Objective: To determine the prevalence and impact of neuropsychiatric symptoms of dementia on family and professional caregivers.
Design: Patients with a first time diagnosis of dementia were recruited from the outpatient clinics and acute psychogeriatric wards. They were assessed using the Neuropsychiatric Inventory with Caregiver Distress Scale (NPI-D). The professional caregivers consisting of our regular nurses were interviewed using the NPI-NH version after the third day of admission. The questions were rephrased to assess the 'occupational disruptiveness of the behaviors. The Chinese Mini-Mental State Examination (CMMSE) was used as a measure of the cognitive status.
Materials and Methods: All statistical analyses were carried out using SPSS (version 11.0). Associations with categorical variables were assessed using Chi-square or Fisher’s exact tests. Two sample t-test was performed if the normal distribution assumption was satisfied. A stepwise multivariate regression analysis was performed on the total distress score and NPI score of all the neuropsychiatric symptoms.
Results: 85 consecutive patients were recruited. A majority were Chinese (84.7%) with the main family caregiver being the spouse (32.9%), followed by daughters (18.8%). 49% (n=42) were managed as inpatients and 51% (n=43) as outpatients. The mean duration of illness before their first presentation was 32.3 months. Performing a logistics regression analysis on the admission of these patients, only the aberrant motor symptoms were a significant predictor; patients with aberrant motor symptoms were less likely to be admitted. The median NPI score for agitation and disinhibition domains were significantly higher in the inpatient group. Neuropsychiatric symptoms were reported in as high as 86% of patients taken care of by family caregivers and 78% of patients in the professional caregiver group. The mean total distress score of family carers was significantly higher. Our family carers had experienced more distress caring for the male dementia sufferers. Distress reported by the family caregivers was systematically higher across all domains; they were significantly more distressed over the delusion, agitation, depression and aberrant motor domains. However, the severity of the reported behavioral disturbances as assessed by the NPI was not significantly higher. Conversely, although less distressed by the neuropsychiatric symptoms, the nurses tended to score higher in the severity rating with regard to the euphoria and disinhibition domains.

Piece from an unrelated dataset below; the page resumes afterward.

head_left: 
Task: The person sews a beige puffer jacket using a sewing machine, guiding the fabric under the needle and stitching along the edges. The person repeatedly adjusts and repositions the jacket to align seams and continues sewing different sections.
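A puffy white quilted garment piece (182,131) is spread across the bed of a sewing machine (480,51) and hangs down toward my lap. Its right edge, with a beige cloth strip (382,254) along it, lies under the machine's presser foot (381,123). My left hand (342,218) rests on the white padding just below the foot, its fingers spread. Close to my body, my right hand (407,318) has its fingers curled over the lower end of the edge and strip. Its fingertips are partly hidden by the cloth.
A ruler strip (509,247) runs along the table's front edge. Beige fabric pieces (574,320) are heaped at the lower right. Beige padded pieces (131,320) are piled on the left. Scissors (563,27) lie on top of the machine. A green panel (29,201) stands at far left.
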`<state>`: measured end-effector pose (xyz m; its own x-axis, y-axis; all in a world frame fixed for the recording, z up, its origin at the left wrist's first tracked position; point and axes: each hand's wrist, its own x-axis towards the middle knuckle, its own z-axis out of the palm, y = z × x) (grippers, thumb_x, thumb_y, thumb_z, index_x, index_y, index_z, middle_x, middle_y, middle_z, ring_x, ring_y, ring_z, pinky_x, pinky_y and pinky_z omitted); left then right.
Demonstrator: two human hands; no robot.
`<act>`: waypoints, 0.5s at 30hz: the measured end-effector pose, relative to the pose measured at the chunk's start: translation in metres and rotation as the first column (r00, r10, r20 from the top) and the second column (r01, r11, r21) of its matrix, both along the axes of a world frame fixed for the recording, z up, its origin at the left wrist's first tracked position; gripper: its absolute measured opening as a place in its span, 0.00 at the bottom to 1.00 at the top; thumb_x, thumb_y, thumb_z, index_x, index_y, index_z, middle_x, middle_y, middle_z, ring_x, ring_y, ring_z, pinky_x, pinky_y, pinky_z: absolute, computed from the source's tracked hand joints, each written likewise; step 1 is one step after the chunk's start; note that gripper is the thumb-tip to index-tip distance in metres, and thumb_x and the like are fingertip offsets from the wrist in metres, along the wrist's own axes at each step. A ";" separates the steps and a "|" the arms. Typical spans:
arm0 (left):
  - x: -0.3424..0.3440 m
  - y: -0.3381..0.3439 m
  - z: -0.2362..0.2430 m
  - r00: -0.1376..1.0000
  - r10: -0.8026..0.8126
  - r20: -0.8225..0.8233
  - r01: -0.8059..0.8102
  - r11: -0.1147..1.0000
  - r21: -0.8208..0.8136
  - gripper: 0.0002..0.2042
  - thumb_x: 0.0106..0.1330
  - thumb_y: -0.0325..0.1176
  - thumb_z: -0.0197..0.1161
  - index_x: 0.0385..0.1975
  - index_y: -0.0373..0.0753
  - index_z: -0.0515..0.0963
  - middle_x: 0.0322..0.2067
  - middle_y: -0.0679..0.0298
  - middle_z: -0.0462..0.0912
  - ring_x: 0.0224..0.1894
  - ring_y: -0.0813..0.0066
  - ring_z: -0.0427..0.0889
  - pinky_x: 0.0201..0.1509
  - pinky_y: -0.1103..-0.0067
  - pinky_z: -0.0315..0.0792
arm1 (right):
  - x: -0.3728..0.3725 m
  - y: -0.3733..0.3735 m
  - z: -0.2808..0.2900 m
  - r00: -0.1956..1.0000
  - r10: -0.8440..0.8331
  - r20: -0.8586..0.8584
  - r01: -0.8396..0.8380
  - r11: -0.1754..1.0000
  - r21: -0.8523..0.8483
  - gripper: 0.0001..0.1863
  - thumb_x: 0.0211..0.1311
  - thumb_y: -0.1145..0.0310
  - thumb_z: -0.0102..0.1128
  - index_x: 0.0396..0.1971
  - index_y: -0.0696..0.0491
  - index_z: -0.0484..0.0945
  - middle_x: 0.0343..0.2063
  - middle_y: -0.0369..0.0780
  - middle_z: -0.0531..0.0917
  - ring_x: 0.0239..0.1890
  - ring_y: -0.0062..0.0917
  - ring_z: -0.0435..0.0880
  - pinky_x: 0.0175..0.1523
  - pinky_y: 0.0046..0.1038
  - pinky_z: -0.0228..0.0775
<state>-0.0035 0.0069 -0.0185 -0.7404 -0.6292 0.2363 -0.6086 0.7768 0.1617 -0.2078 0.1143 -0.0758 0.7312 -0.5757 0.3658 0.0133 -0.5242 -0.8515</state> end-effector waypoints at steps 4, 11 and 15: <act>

Conclusion: Neuropsychiatric symptoms were found to be common and were positively correlated with distress amongst the caregivers but cognitive status was not predictive of distress. Family caregivers were significantly more distressed than the professional caregivers. The difficulty of family carers in caring for the male demented elderly could be explained by the status of the male figure in Asian families. The expected submissive role of the female family caregiver would pose great tension and conflicts in situations where the difficult neuropsychiatric disturbances required necessary firm handling.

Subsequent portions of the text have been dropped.